- What you are asked to do: Find each line of the entries with the string "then", please, and copy it.
*** Opening of Source records ***
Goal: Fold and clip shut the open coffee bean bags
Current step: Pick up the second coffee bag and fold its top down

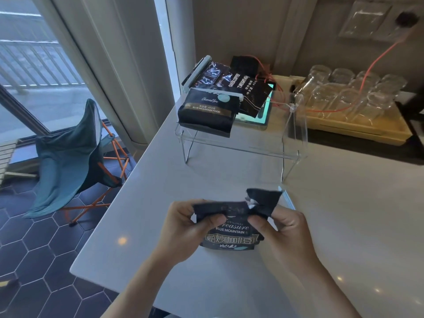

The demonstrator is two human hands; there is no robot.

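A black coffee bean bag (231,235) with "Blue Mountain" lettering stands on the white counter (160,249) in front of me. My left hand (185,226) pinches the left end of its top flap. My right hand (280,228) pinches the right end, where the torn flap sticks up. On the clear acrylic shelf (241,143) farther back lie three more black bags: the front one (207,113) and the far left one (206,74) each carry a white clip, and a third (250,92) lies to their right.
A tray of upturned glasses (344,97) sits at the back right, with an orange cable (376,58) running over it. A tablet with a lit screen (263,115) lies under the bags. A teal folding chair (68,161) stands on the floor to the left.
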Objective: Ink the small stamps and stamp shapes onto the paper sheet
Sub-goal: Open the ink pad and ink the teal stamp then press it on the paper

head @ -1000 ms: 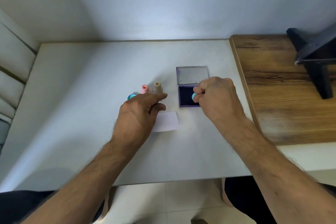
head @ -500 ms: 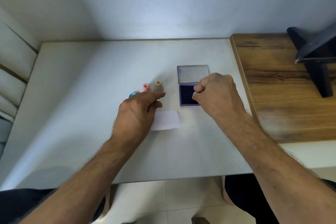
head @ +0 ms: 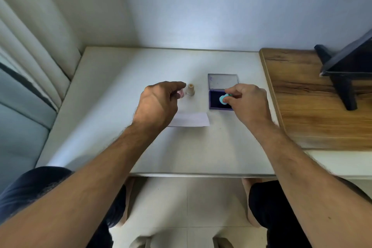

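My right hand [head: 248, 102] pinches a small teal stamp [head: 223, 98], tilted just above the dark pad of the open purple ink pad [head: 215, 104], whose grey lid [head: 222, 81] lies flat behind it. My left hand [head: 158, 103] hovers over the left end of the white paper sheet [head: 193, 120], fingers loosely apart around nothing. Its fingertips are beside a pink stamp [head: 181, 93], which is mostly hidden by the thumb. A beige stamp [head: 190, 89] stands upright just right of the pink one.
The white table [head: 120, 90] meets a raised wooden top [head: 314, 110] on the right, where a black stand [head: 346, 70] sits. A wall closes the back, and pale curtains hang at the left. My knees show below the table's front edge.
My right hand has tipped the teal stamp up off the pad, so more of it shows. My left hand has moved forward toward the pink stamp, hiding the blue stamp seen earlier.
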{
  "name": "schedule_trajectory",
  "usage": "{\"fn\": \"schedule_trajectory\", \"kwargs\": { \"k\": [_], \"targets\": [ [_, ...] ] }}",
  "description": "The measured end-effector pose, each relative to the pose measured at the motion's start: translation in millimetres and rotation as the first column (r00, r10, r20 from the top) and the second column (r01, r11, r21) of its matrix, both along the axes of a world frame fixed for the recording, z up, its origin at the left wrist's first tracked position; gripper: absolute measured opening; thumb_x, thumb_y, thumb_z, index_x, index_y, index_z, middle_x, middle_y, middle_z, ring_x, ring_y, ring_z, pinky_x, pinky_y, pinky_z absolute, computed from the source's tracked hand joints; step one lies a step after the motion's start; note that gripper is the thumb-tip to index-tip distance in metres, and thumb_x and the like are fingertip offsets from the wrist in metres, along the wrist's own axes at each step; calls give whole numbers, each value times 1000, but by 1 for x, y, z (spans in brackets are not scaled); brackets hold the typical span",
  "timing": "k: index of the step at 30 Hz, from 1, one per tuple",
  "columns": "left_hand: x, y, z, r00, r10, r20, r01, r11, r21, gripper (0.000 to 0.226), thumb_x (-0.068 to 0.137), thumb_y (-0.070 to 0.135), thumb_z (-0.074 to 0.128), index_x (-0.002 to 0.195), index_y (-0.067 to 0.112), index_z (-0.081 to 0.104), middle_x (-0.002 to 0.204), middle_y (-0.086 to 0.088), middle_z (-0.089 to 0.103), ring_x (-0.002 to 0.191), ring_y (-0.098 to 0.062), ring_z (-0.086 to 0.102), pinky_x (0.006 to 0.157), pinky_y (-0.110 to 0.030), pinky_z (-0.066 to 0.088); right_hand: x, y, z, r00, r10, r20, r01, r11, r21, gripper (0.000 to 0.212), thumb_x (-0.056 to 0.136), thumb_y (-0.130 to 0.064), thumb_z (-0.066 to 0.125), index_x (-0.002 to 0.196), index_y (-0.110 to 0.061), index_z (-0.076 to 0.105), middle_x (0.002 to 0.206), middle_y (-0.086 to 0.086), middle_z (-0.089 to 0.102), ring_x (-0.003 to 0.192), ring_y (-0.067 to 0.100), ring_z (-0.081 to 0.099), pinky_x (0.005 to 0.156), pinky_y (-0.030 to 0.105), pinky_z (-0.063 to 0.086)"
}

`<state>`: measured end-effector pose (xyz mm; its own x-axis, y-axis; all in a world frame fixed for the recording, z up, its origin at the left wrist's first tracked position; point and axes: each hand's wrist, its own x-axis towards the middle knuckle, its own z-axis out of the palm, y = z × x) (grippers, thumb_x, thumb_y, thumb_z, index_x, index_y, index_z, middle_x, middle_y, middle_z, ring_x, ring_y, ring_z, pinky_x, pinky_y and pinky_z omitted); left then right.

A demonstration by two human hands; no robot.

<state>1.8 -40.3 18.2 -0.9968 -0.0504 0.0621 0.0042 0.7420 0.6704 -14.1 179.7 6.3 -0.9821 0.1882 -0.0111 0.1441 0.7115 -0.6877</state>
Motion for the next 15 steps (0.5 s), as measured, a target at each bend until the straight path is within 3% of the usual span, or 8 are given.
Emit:
{"fn": "schedule_trajectory", "kwargs": {
  "k": [3,7,10,15],
  "targets": [
    [11,-5,14,999,25,49,-25,1000,-7,30,92,13,57,106,34,73,97,13,74,91,-12,67,80,-26,56,18,-22,8,994,-100,-46,88,973,-215,24,75,-15,80,98,-16,76,87,0,76,73,0,66,70,6,50],
    [23,-10,13,985,17,174,4,993,-120,32,90,23,63,121,30,67,113,4,72,103,-19,66,94,-34,53,38,-67,13,990,-133,54,142,840,-524,17,76,-12,79,92,-17,75,80,-2,75,74,14,72,78,33,60],
    [29,-17,3,962,94,257,-60,989,-137,34,87,28,66,121,31,66,115,3,70,105,-21,65,92,-39,54,42,-88,12,981,-147,127,195,745,-638,17,81,-12,76,97,-14,73,89,1,75,80,15,73,76,30,60],
    [23,-27,-6,951,184,248,-178,983,-46,34,84,28,70,118,30,68,111,7,71,104,-16,66,93,-34,53,31,-97,3,944,-98,315,320,498,-806,12,87,-8,70,98,-7,72,96,10,75,84,20,75,76,32,61]
  ]
}}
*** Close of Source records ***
- Exercise answer:
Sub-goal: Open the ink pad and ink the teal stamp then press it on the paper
`<state>`: measured end-effector pose (xyz mm; its own x-axis, y-axis; all in a world frame fixed for the recording, z up, its origin at the left wrist's first tracked position; point and axes: each hand's wrist, its own x-axis towards the middle knuckle, its own z-axis out of the palm, y = z × x) (grippers, thumb_x, thumb_y, thumb_z, index_x, index_y, index_z, middle_x, middle_y, middle_z, ring_x, ring_y, ring_z, pinky_x, pinky_y and pinky_z omitted); left then right.

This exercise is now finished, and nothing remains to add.